Exploration of Channel State Information Predictability

  • The predictablility of massive MIMO channels can help save computation resources. We apply channel prediction algorithms based on auto-regressive model and sum-of-sinusoids model to experimentally collected channel state information (CSI) of massive MIMO.

Empirical Foundations for Massive MIMO

  • Performance gains in multi-user MIMO (MU-MIMO) systems highly depends on the understanding of emprical behavior of channels. We leverage the Argos platform to conduct a comphensive real-time channel measurements accross frequency bands, mobilites, and propogation environments. We studied and compared the channel behaviors under different conditions. The results were published in our Asilomar 2016 paper.
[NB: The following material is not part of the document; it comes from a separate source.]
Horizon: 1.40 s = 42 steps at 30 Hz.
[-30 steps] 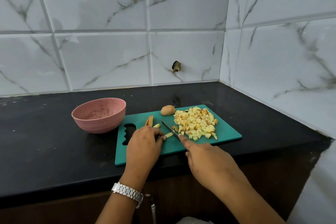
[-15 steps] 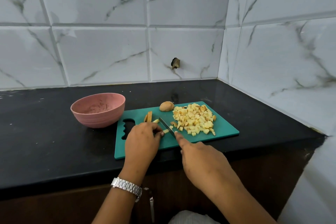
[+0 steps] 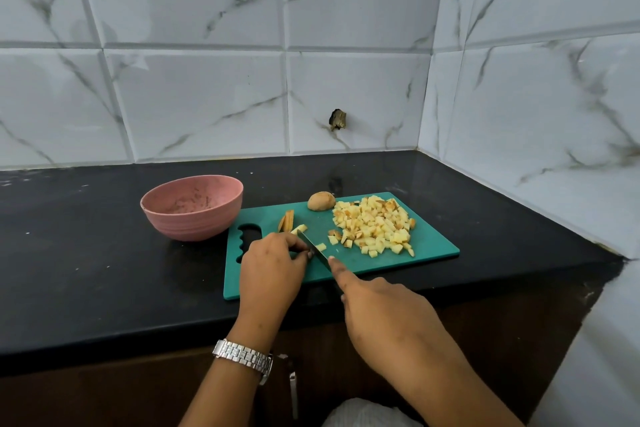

    Our channel traces are available on Renew website.

Personal

I am from Shaoxing, Zhejiang, China. I got my B.E. from Zhejiang University in Optical Engineering. I came to the US for a Ph.D. program in Electrical and Computer Engineering at Rice University in 2014 and got my M.S. there. I transferred to Yale in January 2020.

I love photography. I post my favorite photos here.